Ce dimanche 28 juin, près de 192 000 électeurs calédoniens sont en pleine épreuve politique, confrontés à un scrutin retardé trois fois depuis les émeutes de 2024. Ces élections provinciales marquent l’occasion historique pour redéfinir l’avenir du territoire après quarante ans d’un système institutionnel fragile.
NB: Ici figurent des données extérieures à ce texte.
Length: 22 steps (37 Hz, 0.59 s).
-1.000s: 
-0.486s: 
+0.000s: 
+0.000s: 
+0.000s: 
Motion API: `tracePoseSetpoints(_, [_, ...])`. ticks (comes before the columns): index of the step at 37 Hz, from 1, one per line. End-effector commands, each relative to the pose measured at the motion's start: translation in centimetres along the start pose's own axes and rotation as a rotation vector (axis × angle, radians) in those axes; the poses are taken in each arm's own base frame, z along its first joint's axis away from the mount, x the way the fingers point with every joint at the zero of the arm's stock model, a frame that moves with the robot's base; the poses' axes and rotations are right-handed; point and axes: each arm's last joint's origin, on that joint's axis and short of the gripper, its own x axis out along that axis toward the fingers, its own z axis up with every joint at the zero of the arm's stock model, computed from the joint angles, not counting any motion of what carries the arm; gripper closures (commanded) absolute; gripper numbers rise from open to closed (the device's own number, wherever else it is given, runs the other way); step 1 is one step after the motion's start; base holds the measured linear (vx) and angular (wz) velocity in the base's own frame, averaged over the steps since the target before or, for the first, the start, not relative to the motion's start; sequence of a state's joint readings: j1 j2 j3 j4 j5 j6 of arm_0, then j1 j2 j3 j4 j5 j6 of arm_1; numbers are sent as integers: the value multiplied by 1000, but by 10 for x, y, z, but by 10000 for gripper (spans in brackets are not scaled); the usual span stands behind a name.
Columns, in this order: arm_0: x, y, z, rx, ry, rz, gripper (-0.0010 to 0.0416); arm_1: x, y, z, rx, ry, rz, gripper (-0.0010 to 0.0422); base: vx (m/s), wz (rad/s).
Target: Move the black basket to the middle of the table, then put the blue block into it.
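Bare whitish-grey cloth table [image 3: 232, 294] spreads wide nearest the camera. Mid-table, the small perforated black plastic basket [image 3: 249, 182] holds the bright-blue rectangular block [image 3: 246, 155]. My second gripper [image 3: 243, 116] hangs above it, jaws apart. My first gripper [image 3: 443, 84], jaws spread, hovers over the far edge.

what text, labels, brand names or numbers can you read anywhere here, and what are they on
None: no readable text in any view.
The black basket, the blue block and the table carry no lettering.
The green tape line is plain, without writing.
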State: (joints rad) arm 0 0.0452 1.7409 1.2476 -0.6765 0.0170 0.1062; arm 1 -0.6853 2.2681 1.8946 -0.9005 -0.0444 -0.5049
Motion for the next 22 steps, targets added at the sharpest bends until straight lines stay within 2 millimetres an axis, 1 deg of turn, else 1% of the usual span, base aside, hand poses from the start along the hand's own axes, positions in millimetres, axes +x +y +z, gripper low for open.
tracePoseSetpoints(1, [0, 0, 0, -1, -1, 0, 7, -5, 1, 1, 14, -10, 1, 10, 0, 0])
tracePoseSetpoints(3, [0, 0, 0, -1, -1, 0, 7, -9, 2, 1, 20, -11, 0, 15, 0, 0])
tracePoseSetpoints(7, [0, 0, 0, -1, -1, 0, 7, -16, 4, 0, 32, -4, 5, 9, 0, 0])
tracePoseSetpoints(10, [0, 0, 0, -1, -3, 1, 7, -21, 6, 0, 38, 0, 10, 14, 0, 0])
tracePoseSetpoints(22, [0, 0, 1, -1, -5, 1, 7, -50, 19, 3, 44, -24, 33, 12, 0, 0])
L’équilibre politique calédonien repose entièrement sur la province Sud, où plus de 75 % des habitants et l’essentiel de l’économie du territoire sont concentrés. Avec 40 élus sur les 54 au Congrès, cette région est le pivot décisif des négociations. Pour Sonia Backès, présidente sortante de la liste Les Loyalistes-Le Rassemblement, ce scrutin représente «l’unique moment où les forces non indépendantistes peuvent révolutionner nos systèmes fiscaux et sociaux avec une logique libérale». Son allié Nicolas Metzdorf insiste sur l’urgence d’une victoire pour rompre le cycle de conflits.
En revanche, les partis indépendantistes voient ce vote comme un échec précoce des efforts de stabilisation. Christian Tein, président du FLNKS, défend une stratégie de mobilisation massive dans les quartiers populaires, exhortant les jeunes à «redonner de la force au processus de Kanaky». Pour Oriane Cingöne Trolue, candidate du mouvement, ce scrutin n’est qu’un premier pas : «Gagner ici permettra au président du FLNKS d’atteindre son objectif national».
Les Calédoniens doivent donc choisir entre un système politique en équilibre ou une rupture profonde. Avec trois retards et des tensions montées à la hauteur de l’histoire, ce dimanche constitue le moment où chaque voix peut déterminer non seulement leur avenir local, mais aussi le cours du territoire dans les années à venir.